Your assignment: All lines holding the word "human" should be located in the records and copied.

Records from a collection
──────────────────────────────

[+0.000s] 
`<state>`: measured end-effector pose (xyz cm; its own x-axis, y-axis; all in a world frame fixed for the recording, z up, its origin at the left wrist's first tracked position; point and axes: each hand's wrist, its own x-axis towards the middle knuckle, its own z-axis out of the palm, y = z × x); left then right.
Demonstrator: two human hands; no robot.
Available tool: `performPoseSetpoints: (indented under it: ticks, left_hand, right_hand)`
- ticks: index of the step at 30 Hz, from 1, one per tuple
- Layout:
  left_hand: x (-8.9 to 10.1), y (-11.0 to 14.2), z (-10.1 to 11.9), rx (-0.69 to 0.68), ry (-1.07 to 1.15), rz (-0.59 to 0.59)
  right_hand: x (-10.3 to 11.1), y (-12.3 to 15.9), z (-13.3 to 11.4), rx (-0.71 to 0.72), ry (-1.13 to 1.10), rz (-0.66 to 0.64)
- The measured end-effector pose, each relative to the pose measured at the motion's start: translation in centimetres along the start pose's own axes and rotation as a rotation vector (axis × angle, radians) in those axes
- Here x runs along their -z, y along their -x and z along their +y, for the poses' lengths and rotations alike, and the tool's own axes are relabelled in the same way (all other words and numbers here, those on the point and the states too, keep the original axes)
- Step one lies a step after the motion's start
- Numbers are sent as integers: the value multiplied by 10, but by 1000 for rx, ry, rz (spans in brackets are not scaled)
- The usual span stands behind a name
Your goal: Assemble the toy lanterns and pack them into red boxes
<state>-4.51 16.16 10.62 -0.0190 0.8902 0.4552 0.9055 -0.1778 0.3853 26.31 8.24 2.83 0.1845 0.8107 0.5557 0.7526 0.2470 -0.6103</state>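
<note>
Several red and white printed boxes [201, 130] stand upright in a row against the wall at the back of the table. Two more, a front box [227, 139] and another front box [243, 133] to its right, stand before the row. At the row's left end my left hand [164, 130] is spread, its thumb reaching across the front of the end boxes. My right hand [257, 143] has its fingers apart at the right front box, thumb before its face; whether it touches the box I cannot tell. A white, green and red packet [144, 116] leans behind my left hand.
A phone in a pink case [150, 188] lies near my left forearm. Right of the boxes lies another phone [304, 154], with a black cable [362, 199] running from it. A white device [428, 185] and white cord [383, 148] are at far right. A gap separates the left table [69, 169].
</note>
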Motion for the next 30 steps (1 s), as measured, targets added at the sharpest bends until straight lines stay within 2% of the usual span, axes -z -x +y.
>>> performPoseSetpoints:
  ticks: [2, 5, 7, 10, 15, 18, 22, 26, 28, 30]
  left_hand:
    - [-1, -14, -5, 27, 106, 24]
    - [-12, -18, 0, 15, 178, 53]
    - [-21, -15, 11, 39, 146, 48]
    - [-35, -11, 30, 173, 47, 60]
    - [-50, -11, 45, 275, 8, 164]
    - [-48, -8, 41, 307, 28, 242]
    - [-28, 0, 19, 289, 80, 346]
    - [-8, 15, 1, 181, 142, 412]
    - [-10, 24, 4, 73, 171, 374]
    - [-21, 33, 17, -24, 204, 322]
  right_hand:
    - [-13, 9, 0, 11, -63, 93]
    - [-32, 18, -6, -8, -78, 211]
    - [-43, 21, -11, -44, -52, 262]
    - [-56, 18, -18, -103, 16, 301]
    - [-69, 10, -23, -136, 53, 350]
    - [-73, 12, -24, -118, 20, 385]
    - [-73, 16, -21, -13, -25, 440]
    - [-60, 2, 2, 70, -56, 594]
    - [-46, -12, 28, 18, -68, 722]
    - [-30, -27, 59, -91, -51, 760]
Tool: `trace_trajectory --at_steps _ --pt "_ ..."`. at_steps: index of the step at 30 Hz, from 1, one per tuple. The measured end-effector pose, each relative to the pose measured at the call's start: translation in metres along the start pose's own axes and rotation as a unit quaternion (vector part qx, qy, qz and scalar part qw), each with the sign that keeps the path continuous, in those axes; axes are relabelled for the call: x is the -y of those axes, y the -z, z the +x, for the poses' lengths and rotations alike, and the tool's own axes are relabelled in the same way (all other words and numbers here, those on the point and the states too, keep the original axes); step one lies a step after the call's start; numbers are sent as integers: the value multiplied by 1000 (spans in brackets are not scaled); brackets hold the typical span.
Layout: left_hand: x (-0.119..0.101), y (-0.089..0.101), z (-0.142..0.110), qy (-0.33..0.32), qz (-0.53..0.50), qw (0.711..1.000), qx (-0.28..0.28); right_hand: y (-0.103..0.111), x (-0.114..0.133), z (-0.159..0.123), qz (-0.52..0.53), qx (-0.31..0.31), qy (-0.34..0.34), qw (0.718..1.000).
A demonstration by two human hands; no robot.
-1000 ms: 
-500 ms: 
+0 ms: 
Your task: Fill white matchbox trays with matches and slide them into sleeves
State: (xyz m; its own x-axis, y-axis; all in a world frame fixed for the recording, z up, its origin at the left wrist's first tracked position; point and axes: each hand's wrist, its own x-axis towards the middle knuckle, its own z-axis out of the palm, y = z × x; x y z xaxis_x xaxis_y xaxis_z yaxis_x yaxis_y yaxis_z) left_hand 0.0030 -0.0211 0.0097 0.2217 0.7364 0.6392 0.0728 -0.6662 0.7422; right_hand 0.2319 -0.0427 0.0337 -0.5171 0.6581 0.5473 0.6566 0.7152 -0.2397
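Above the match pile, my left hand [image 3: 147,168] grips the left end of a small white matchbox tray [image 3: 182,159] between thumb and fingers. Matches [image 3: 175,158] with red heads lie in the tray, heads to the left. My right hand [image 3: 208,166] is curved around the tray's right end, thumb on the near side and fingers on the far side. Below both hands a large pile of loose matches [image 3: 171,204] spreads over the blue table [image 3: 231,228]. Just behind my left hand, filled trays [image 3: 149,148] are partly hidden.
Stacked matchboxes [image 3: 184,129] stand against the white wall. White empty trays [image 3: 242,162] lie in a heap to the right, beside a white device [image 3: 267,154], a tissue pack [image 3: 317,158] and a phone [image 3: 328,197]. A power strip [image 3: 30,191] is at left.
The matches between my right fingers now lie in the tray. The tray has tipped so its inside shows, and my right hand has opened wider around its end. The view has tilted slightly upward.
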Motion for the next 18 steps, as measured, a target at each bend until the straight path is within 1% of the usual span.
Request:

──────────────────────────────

Task response:
Demonstrator: two human hands; no robot.
A demonstration by two human hands; no robot.

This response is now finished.